ACTIVITY >>
Below are some entries. Reproduce them word for word.

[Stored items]
┄┄┄┄┄┄┄┄┄┄
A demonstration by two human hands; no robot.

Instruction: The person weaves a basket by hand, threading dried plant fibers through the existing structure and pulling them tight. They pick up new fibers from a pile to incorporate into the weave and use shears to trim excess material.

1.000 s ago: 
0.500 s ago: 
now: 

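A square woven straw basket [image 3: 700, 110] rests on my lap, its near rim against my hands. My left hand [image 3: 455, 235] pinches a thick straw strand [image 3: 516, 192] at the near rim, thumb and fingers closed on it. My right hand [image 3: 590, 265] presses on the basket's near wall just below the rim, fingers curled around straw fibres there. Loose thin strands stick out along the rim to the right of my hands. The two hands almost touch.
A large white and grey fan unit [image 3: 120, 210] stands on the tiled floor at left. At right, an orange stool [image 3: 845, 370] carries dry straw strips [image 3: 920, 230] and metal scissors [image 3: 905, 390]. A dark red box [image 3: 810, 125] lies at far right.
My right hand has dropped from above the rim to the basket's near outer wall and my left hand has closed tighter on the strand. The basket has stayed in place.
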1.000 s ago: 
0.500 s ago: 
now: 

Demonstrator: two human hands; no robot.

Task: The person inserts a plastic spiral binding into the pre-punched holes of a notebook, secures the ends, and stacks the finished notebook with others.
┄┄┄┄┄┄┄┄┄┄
THE ANSWER >>
A demonstration by two human hands; no robot.

Instruction: The person weaves a basket by hand, threading dried plant fibers through the existing structure and pulling them tight. They pick up new fibers from a pile to incorporate into the weave and use shears to trim excess material.

1.000 s ago: 
0.500 s ago: 
now: 

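A square woven straw basket [image 3: 700, 110] rests on my lap, its near rim against my hands. My left hand [image 3: 455, 235] pinches a thick straw strand [image 3: 516, 192] at the near rim, thumb and fingers closed on it. My right hand [image 3: 590, 265] presses on the basket's near wall just below the rim, fingers curled around straw fibres there. Loose thin strands stick out along the rim to the right of my hands. The two hands almost touch.
A large white and grey fan unit [image 3: 120, 210] stands on the tiled floor at left. At right, an orange stool [image 3: 845, 370] carries dry straw strips [image 3: 920, 230] and metal scissors [image 3: 905, 390]. A dark red box [image 3: 810, 125] lies at far right.
My right hand has dropped from above the rim to the basket's near outer wall and my left hand has closed tighter on the strand. The basket has stayed in place.
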1.000 s ago: 
0.500 s ago: 
now: 

Demonstrator: two human hands; no robot.

Task: The person inserts a plastic spiral binding into the pre-punched holes of a notebook, secures the ends, and stacks the finished notebook with others.

The output as shown is complete.